> [Problem to work on]:
The entries below contain a stretch that opens with the line containing "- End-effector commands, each" and closes with the line containing "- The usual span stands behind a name"; set down that stretch exactly, both ends included, and nothing else.

> [Data for review]:
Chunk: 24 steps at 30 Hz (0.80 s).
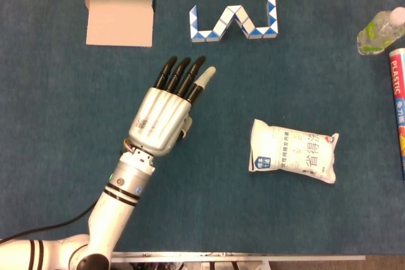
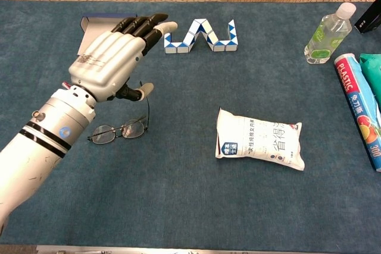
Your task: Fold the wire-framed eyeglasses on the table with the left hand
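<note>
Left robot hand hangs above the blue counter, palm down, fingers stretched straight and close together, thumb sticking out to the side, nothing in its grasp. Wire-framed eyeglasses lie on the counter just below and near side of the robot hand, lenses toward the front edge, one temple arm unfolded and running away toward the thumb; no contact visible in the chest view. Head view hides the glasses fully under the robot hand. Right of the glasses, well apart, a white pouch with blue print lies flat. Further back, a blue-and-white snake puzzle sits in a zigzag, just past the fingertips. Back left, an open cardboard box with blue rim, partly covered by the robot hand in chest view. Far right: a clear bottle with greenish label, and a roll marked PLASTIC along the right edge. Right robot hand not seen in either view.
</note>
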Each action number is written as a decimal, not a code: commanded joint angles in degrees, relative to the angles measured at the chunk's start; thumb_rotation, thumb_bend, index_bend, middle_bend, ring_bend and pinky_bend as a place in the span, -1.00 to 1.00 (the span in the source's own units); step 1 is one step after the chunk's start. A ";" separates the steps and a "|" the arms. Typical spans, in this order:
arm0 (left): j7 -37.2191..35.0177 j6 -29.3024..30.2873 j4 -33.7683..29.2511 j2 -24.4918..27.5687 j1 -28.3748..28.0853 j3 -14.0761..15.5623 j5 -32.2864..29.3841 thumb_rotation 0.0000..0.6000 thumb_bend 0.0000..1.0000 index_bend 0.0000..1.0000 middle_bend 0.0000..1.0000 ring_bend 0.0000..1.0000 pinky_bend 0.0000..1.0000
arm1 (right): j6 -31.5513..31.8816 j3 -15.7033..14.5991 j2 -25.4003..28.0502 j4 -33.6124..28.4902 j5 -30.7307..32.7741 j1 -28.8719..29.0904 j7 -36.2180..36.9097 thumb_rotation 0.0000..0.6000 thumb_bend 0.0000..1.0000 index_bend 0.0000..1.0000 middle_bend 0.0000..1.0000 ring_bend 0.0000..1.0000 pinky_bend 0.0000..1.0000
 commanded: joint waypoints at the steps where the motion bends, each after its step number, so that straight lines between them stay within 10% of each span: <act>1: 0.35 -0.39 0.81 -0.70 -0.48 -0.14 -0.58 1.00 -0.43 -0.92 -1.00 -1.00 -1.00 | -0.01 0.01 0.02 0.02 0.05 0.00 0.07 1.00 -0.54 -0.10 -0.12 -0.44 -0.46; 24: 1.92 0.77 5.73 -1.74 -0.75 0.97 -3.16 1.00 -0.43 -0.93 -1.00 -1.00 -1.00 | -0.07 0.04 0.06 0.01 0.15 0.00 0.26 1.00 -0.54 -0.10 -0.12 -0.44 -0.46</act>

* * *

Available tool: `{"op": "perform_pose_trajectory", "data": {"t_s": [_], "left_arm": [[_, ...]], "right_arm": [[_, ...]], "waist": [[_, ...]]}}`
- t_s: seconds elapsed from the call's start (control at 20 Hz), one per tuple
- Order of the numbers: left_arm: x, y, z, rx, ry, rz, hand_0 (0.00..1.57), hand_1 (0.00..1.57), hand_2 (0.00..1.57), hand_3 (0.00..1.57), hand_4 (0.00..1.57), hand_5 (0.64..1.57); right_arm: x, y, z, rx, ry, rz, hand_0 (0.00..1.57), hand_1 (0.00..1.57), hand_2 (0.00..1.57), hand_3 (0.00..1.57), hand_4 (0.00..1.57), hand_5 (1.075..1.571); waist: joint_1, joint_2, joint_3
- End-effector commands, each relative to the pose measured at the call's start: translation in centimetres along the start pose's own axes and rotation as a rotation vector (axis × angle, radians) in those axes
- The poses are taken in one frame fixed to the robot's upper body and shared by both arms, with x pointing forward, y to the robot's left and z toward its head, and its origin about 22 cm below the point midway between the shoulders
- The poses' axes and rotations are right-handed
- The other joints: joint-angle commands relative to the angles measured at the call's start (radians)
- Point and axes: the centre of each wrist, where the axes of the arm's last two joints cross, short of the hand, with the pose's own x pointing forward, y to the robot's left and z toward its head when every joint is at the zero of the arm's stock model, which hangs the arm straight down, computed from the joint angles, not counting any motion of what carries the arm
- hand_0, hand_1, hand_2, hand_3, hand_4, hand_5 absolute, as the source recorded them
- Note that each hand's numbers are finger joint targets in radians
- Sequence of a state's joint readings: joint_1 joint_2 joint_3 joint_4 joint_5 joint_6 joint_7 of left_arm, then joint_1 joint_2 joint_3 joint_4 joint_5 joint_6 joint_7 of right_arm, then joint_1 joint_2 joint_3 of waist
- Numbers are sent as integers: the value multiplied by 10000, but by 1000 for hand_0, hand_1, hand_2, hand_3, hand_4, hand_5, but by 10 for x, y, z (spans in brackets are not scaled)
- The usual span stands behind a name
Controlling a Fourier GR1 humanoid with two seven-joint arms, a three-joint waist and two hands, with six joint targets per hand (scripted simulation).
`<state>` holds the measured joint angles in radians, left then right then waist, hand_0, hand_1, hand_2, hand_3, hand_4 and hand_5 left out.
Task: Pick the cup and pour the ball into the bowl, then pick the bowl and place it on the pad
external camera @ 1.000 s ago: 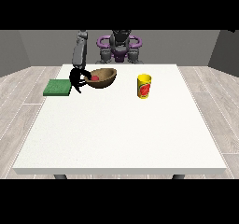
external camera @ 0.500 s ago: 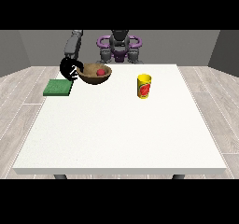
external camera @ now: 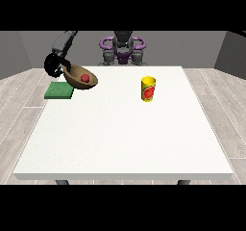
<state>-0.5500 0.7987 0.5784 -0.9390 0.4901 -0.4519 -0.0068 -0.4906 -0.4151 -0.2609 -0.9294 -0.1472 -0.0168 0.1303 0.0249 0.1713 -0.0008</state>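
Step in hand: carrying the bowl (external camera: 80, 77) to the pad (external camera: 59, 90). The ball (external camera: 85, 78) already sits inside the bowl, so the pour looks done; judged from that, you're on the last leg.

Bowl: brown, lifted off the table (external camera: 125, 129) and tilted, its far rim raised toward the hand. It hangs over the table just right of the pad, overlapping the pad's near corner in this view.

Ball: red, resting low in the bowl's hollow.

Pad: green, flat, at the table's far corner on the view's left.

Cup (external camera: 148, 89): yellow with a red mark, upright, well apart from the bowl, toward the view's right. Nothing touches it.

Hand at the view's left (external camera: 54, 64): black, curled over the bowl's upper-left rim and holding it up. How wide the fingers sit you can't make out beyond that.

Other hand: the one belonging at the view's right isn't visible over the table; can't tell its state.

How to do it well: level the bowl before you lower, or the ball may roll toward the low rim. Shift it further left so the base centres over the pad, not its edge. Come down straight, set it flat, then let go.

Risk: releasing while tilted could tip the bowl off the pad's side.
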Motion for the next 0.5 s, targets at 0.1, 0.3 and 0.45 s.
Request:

> [Finished exercise]:
- End-effector commands, each relative to the pose measured at the call's start: translation in centimetres along the start pose's own axes and rotation as a rotation vector (axis × angle, radians) in those axes
- The poses are taken in one frame fixed to the robot's upper body and shared by both arms, with x pointing forward, y to the robot's left and z toward its head, and its origin about 22 cm below the point midway between the shoulders
- The poses' axes and rotations are right-handed
- The other joints: joint-angle commands relative to the angles measured at the call's start (radians)
- Point and axes: the centre of each wrist, where the axes of the arm's last two joints cross, short of the hand, with the pose's own x pointing forward, y to the robot's left and z toward its head when every joint is at the zero of the arm's stock model, which hangs the arm straight down, computed from the joint angles, not counting any motion of what carries the arm
- hand_0, hand_1, hand_2, hand_3, hand_4, hand_5 absolute, as the source recorded them
- Note that each hand's numbers are finger joint targets in radians
- Sequence of a state's joint readings: joint_1 joint_2 joint_3 joint_4 joint_5 joint_6 joint_7 of left_arm, then joint_1 joint_2 joint_3 joint_4 joint_5 joint_6 joint_7 of right_arm, then joint_1 joint_2 joint_3 of waist
- Numbers are sent as integers: the value multiplied by 10000, but by 1000 for hand_0, hand_1, hand_2, hand_3, hand_4, hand_5, but by 10 for x, y, z (spans in brackets are not scaled)
- The usual span stands behind a name

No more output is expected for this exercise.